I never heard of a safe surgery.. There's always a risk.
I'm not pushing the CI. In an earlier post I said that I encouraged people to use whatever communication technique or techniques worked best for them.
But either way, you still have to go for adjustment rather it is for CI or hearing aids if your hearing is changing.
I know. I am saying it badly.
I mean she does tell the risks and non sucess stories too.
I know you are very sincere.
Typically CI hearing does not change over time.
Having said that, most CI users have annual or bi-annual mappings which is still less than the amount of programming, hearing tests, etc. that hearing aid users have. When I used to wear hearing aids, my hearing aid audis required me to have hearing tests every 3 months.
Every three months? wow.
I know. I am saying it badly.
I mean she does tell the risks and non sucess stories too.
I know you are very sincere.
DD,
I don't understand why you think doctors are promoting CIs to everyone who walks in the door because that simply isn't true.
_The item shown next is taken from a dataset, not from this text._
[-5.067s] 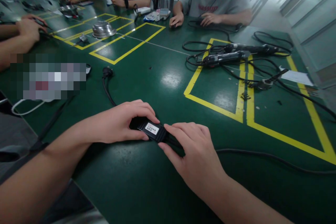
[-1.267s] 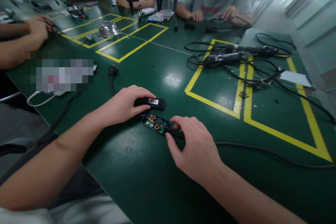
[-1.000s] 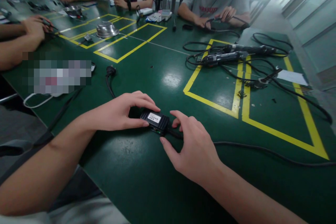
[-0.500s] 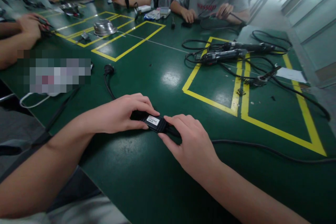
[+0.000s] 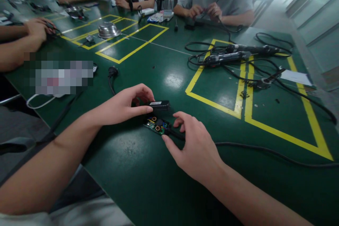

I went to an Audiologist recently hoping to obtain a tactaid7. I was even willing to fund it myself. I just needed an Audiologist to purchase it since they don't sell directly to the public.
Anyway they recomended a CI instead. Since a Tactaid7 is much cheaper, I can't understand why. I don't want a CI because I like being profoundly deaf. The tactaid would just alert me to environmental noise through tactile means.
I also do talks at my CI centre to potential candiates. My centre puts people of similar deafness (profound deaf since birth, good speech and CI in adulthood) as me in my group.
I have a question... is there anyone on the site that did not benifit from CI. I know one Travis (smithr) he had his removed due to on going headaches but i can't recall anyone else?
Another thing is that when i say that i am CI user some deaf people do get quite negative about it and we haven't done anything wrong, we have nothing against deaf people who believes in strong deaf culture/keeping the deaf community alive... so am I...but they are the ones who pushes us out.